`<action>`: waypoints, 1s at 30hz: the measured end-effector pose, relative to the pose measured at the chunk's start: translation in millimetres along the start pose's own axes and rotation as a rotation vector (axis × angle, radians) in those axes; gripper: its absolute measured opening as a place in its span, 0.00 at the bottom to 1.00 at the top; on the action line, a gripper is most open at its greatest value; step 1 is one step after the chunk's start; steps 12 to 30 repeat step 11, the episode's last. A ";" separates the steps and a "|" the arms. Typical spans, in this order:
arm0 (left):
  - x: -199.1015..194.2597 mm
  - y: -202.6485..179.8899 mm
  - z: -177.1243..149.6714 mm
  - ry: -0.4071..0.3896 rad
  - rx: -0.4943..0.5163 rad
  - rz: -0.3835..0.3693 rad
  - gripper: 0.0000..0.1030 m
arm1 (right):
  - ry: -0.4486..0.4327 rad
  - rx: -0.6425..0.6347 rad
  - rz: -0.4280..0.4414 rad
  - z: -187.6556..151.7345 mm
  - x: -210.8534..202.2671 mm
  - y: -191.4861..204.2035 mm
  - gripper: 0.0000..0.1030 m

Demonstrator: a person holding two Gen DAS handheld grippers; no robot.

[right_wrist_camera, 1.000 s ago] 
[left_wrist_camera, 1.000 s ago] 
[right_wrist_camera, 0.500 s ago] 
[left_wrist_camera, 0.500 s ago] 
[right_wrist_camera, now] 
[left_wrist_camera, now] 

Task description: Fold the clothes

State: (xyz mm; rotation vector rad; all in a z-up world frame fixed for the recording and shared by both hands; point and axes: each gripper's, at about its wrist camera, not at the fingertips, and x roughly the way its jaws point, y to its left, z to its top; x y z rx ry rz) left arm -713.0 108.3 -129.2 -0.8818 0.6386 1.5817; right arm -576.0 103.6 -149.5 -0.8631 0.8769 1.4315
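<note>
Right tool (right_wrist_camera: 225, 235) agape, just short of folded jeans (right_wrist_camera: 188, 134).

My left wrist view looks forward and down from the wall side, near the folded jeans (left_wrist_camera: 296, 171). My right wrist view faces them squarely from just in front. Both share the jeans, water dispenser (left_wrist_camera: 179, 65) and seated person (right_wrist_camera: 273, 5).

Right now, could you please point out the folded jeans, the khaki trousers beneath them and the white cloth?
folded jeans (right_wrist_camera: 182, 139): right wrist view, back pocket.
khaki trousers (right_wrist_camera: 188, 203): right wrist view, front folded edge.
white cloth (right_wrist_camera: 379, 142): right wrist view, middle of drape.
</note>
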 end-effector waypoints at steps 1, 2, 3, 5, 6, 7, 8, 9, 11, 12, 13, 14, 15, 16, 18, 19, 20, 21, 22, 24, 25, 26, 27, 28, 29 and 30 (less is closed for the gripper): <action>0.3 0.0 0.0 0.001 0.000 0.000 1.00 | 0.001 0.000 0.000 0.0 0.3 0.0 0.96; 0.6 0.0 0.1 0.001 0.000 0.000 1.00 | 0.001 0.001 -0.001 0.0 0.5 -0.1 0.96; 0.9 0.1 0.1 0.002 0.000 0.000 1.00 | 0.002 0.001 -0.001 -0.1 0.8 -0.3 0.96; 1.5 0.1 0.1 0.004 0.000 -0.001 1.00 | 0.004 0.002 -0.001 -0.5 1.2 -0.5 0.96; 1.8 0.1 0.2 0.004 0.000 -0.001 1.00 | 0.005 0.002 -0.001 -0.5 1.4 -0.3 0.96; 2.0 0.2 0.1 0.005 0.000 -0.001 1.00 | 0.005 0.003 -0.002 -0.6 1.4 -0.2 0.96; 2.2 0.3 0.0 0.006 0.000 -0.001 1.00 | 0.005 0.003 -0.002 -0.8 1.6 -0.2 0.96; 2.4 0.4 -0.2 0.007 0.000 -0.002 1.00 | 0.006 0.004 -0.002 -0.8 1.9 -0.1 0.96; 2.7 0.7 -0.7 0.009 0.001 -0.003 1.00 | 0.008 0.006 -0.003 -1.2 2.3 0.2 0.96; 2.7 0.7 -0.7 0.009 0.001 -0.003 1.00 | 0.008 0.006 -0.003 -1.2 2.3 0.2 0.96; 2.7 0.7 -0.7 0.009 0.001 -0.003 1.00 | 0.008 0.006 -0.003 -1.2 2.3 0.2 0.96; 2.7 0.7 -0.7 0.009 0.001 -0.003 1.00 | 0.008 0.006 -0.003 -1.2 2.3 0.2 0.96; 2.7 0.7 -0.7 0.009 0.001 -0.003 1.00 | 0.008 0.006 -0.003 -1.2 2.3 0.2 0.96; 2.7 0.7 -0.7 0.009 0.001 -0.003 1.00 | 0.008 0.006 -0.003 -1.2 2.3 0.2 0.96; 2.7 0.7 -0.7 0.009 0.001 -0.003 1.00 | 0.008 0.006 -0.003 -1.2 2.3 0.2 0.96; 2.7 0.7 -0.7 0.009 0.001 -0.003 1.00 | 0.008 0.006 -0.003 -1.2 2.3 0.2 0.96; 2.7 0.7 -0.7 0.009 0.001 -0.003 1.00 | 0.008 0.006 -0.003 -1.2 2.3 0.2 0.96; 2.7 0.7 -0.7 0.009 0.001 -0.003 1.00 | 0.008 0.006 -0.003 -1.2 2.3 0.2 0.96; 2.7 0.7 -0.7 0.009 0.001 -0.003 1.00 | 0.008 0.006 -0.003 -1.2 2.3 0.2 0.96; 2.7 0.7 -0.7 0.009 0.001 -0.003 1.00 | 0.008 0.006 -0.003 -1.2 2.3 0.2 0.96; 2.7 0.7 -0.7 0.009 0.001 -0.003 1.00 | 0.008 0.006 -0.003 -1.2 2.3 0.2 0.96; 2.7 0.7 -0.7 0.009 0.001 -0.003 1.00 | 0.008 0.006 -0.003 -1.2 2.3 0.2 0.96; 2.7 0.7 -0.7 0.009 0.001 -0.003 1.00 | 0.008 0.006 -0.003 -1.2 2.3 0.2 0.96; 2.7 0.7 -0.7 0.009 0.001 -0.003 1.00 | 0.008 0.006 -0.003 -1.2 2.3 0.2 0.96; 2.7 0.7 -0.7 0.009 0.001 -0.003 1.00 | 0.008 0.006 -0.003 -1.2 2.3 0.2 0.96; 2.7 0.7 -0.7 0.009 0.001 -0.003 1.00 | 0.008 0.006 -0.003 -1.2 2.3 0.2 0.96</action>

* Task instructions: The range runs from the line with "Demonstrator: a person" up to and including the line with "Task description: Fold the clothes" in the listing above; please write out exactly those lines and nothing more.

* Solution to this exercise:
Demonstrator: a person holding two Gen DAS handheld grippers; no robot.

[right_wrist_camera, 1.000 s ago] 
[left_wrist_camera, 1.000 s ago] 
[right_wrist_camera, 0.500 s ago] 
[left_wrist_camera, 0.500 s ago] 
[right_wrist_camera, now] 
[left_wrist_camera, now] 

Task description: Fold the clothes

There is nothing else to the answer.